Wait that is a thing? This is my first year as the head robot programmer for the team and I never realized that it was possible that the robot could get stuck in autonomous and never enter teleop. I thought that the FCS changed modes automatically and that any residual problems from the autonomous would not affect the teleop.

That is incorrect.

Use the source, Luke. :wink:

As you can see from the source of SampleRobot, if you never return from the Autonomous function, OperatorControl will never be called. No magic here.

I have been working with our programmers for a while now and have been working with the WPILIBJ since the beginning in 2010.

Our team uses the command based framework. We like the way we can modularize the code: Break apart functionality into Subsystems, Define commands that operate on those subsystems and then connect the overall system together in the Robot.java code segment while abstracting the harward connections away in the RobotMap layer.

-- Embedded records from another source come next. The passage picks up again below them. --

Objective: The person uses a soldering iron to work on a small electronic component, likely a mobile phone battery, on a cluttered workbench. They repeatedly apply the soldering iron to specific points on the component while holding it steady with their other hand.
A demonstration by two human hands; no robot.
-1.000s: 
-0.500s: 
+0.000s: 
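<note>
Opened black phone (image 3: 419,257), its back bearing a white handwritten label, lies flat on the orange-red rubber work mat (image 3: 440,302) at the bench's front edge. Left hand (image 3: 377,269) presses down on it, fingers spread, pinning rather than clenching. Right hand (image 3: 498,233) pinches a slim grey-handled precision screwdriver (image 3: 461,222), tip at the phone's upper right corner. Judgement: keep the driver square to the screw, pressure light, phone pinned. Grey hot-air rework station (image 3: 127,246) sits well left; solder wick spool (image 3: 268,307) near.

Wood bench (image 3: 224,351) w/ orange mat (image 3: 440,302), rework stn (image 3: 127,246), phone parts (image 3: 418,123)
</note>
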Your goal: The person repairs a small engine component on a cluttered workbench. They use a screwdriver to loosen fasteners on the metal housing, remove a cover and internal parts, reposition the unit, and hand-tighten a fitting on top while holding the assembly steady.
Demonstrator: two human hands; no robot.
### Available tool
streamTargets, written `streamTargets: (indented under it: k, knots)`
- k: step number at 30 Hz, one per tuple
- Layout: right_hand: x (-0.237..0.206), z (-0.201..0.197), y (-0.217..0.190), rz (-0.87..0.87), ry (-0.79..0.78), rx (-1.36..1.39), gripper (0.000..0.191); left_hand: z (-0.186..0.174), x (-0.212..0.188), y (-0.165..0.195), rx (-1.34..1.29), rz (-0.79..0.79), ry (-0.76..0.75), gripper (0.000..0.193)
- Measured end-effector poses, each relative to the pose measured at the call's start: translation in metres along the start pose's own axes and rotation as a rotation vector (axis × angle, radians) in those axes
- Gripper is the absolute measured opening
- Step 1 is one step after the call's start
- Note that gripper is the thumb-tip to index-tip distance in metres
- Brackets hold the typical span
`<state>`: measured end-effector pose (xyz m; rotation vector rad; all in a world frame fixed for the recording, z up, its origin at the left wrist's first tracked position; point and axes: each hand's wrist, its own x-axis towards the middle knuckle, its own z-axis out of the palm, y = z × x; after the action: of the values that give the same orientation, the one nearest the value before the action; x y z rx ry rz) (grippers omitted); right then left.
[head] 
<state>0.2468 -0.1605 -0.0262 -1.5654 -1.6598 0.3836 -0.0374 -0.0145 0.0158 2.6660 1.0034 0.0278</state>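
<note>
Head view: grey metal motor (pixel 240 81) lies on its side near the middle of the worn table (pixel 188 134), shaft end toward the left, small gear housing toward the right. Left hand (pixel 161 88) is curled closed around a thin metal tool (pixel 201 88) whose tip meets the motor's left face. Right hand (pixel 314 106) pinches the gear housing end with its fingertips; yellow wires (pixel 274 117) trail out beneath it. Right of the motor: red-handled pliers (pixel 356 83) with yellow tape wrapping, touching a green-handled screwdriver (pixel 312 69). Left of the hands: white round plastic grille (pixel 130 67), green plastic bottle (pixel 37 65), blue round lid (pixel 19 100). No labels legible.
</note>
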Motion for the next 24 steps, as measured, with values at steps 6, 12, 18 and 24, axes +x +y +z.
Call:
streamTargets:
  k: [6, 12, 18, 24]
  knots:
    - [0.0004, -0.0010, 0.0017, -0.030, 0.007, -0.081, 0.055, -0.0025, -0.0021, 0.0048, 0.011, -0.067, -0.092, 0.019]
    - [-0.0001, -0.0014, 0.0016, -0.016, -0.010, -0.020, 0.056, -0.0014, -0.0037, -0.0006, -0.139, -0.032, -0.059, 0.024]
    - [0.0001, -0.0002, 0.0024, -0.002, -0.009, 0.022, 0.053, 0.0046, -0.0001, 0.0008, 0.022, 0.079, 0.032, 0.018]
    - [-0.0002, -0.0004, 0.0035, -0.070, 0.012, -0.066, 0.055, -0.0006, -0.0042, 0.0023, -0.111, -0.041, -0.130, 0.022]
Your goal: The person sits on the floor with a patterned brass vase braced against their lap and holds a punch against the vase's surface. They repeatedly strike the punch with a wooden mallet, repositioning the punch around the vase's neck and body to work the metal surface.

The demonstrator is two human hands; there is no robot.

you can get a better look at this methodology by reviewing the Gearsbot code and if you look on Youtube there are videos on this system as well that explain it quite well.

I have looked at he RobotBuilder and in some places it can work reasonably. However, it does make it more difficult to understand your code and our programmers are not a fan of placing all the constructors in the RobotMap file. I use it VERY early in the development to help understand the connections and plan the structure of the code. I can also use it to help with quick testing of systems without having to focus on having everything in place; you can define the subsystems with all their sensors and actuators, then use the ‘Testing’ mode on the dashboard to verify system functionality.

I know that these capabilities can be developed using the other programming systems, like IterativeRobot, but we find this way easier.

Enjoy!

Floyd Moore

Yeah, I found that earlier today… if there was a way to break back out of this simply without having to constantly poll, SampleRobot would honestly be perfect. I spent a bit stewing on creating a new extension to RobotBase that would spawn killable threads for autonomous and teleop, but that would require thread.stop(), which has it’s own issues. If it got killed in the middle of an i2c command, it could pick up the device it was talking to.